Breast augmentation is one of the most frequently performed aesthetic surgeries today. Although it seems simple, the choice of different details of this surgery is very large, and when choosing the type of procedure, you must decide on several important characteristics of the type of implant as well as the method of their installation.
Which implant do you want?
When you think about the type of implant you will choose, you must keep in mind several of their characteristics that will influence your choice, namely the shape of the implant, the size of the implant, the material with which the implant is coated and the material with which the implant is filled. There are two basic types of implants; round and anatomical, and their choice depends both on your personal wishes and on the characteristics of your body, the most of which is the distance from the nipple to the top of the sternum.
Likewise, the choice of size will be a consequence of your wishes, but also the current size of your breasts, i.e. their diameter. Given that implants for each breast diameter come in 4 different sizes (projections), the size range you can choose from is actually quite large.
Considering the materials with which the implants are filled and covered, the implants filled with cohesive silicone gel and covered with a textured silicone sheath are most often used today, which almost eliminates the possibility of capsular contraction. Capsular contraction is a serious, but fortunately rare late complication of breast augmentation today, in which it sags against the hardening of the capsule that the body creates around the implant. In special cases, implants coated with polyurethane foam, as well as implants filled with physiological solution, are also available.

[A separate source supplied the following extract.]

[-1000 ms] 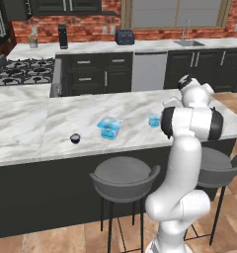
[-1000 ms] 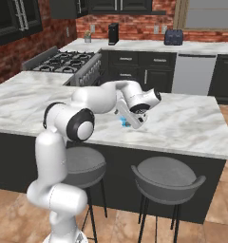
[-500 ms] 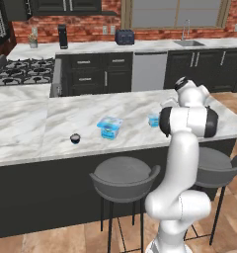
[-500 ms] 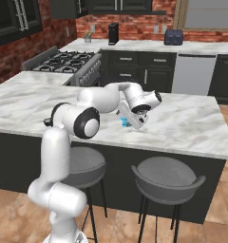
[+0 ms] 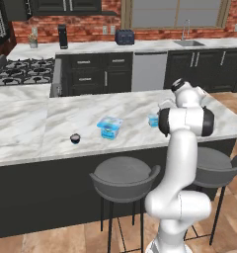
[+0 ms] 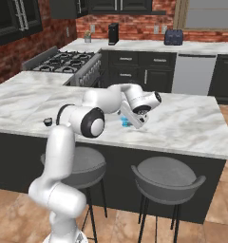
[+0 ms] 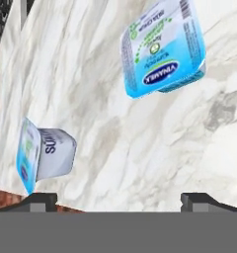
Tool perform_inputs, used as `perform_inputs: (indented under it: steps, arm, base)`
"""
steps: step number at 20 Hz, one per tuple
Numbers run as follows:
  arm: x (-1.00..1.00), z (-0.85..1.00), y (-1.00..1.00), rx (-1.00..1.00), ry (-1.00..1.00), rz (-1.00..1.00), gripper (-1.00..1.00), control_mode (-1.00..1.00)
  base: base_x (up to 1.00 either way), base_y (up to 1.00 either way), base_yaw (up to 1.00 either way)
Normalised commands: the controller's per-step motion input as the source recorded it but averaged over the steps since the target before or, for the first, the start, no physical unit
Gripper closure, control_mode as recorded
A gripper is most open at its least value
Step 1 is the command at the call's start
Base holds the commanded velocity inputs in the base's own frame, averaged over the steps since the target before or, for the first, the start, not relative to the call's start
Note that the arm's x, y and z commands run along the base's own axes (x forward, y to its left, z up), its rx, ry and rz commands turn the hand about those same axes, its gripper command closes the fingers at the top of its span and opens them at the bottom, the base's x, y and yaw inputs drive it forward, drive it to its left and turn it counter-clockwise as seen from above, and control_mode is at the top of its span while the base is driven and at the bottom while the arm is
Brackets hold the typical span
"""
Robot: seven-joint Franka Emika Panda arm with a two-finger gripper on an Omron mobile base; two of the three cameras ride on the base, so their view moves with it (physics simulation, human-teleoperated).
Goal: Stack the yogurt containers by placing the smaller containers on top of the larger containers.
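While the gripper (image 7: 118,200) hangs spread wide and empty over the marble counter (image 5: 66,118), the medium cup (image 7: 44,154) sits near one fingertip. Light-blue tub (image 7: 162,47) is further off, tiny dark cup (image 5: 75,139) well apart.

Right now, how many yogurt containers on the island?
3: tiny dark cup at the left, wide light-blue tub mid-counter, medium cup right, beside the arm. None seems hidden.
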Motion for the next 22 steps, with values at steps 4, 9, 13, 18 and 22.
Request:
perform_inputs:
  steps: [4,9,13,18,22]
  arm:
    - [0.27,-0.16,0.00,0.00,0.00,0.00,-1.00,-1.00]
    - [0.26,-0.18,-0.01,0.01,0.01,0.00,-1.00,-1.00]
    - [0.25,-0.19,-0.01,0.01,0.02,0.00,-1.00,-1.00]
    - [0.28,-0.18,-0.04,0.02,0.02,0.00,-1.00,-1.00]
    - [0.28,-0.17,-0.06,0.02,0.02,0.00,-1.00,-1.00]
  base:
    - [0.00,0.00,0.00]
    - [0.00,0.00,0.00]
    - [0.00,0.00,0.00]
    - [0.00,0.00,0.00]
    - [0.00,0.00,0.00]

Where and how is the implant placed?
Breast implants can be placed on the pectoral muscle, i.e. under the glandular tissue and under the pectoral muscle. The choice depends to some extent on your preferences, playing sports, but also on your objective characteristics, the most important of which is the thickness of the subcutaneous fatty tissue in the upper half of the breast. Namely, if this layer of tissue is too thin, there is a danger that the upper edge of the implant, i.e. the transition from the pectoral muscle to the implant, can be seen with implants placed on the pectoral muscle. In such cases, we will most often advise you to place the implant under the pectoral muscle. In most cases, the installation of the implant itself is done through an incision made in the inframammary groove, that is, through the fold where the skin of the breast passes into the skin of the chest. In this way, the scar, which is usually about 6 cm long, is completely invisible and hidden in the crease. In some cases, implants can be inserted through an incision that goes along the lower edge of the nipple or in the armpit.

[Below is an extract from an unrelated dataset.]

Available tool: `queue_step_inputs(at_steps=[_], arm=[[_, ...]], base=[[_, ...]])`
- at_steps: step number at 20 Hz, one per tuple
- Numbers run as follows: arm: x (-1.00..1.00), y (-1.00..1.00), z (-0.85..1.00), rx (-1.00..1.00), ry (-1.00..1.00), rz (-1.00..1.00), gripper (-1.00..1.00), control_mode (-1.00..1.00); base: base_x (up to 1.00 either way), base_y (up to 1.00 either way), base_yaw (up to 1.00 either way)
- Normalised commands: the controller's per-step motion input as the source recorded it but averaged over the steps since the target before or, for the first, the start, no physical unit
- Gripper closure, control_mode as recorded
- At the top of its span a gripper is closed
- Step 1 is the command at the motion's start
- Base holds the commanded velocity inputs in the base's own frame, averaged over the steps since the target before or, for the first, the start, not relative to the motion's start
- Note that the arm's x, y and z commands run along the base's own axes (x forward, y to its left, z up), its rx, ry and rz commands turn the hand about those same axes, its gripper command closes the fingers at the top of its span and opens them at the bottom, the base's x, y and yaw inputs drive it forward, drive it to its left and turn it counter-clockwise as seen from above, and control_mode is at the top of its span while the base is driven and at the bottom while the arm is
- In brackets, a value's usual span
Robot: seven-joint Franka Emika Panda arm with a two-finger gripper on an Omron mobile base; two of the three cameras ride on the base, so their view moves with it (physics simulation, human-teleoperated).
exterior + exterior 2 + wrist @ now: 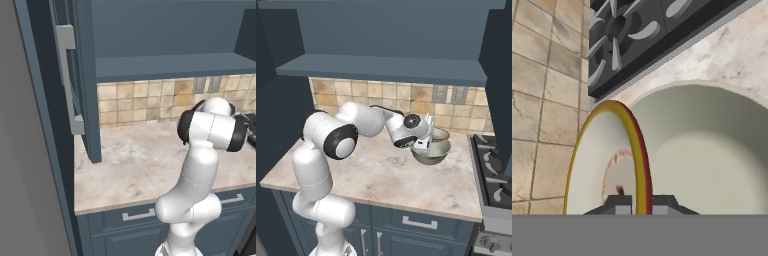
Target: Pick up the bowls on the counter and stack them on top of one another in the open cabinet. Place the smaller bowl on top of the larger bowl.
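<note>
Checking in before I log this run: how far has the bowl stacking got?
Nothing is in the cabinet yet; its shelf holds no bowl. In hand: the tool is shut on one bowl's rim, with that bowl just above the counter. A second bowl sits right beside it. Both still need shelving, smaller on top.

This is a home kitchen. A marbled beige stone worktop [386, 180] runs over dark blue drawers [421, 222] with grey bar handles, backed by a wall of tan and cream tiles [376, 97]. Above hangs a dark blue wall cabinet [386, 67] with a flat shelf and an open door [75, 85]. At the worktop's right end sits a stove [493, 165] with black burner grates and knobs.
</note>
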Motion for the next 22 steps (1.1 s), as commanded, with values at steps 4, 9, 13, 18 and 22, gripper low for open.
queue_step_inputs(at_steps=[4,9,13,18,22], arm=[[0.18,0.0,-0.31,0.0,0.0,0.0,1.0,-1.0],[0.2,0.0,-0.26,0.0,0.0,0.0,1.0,-1.0],[0.11,-0.04,-0.19,0.01,0.0,0.0,1.0,-1.0],[0.0,-0.01,-0.03,0.0,0.0,0.0,1.0,-1.0],[-0.01,-0.03,0.15,0.04,-0.02,0.0,1.0,-1.0]], base=[[0.0,0.0,0.0],[0.0,0.0,0.0],[0.0,0.0,0.0],[0.0,0.0,0.0],[0.0,0.0,0.0]])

What to expect before surgery?
During the examination, the doctor will explain all the details of the surgery, advise you on the choice of the type and size of the implant, and familiarize you with the postoperative protocol. You will also talk to the doctor about your medical history, the medications you are taking that may need to be changed in the period around the surgery, any drug allergies and your habits such as smoking, which may also have an effect on the outcome of the surgery. You will be given a list of tests to be done before the surgery.
What does the day of surgery look like?
On the day of surgery, it is important that you do not take food at least 6 hours before the agreed time of surgery and clear liquids at least two hours before. If you have an increased risk of developing deep vein thrombosis of the legs, we will ask you to visit the hospital the evening before the surgery in order to receive a medicine that will prevent the formation of clots in your legs during the surgery. After the surgery, you will stay in the hospital for some time until the anesthesiologist assesses that you are ready to be discharged, and if necessary, you may stay in the hospital until the next morning. At discharge, you will have two drains connected to two plastic bottles. They serve to ensure that the liquid that usually accumulates around the implant after surgery is not retained in your body, but is emptied into vials. Before you are discharged home, we will place you in a special bra that is used to hold the implants in a good position until the body creates an envelope around them, which usually takes about 6 weeks.
What after surgery?
Drains are removed at the first check-up, which is usually 2-3 days after surgery. You can shower freely seven days after the surgery. The return to lighter physical activities is expected within 2 weeks, while for more difficult physical activities you should wait 4-6 weeks. It is important to pay attention that in the first month after the surgery you do not sleep on your chest because this can lead to displacement of the implant, especially if you have anatomical implants. You should also pay attention to the care of the scar, which from the third week after the surgery needs to be massaged twice daily with a moisturizing cream.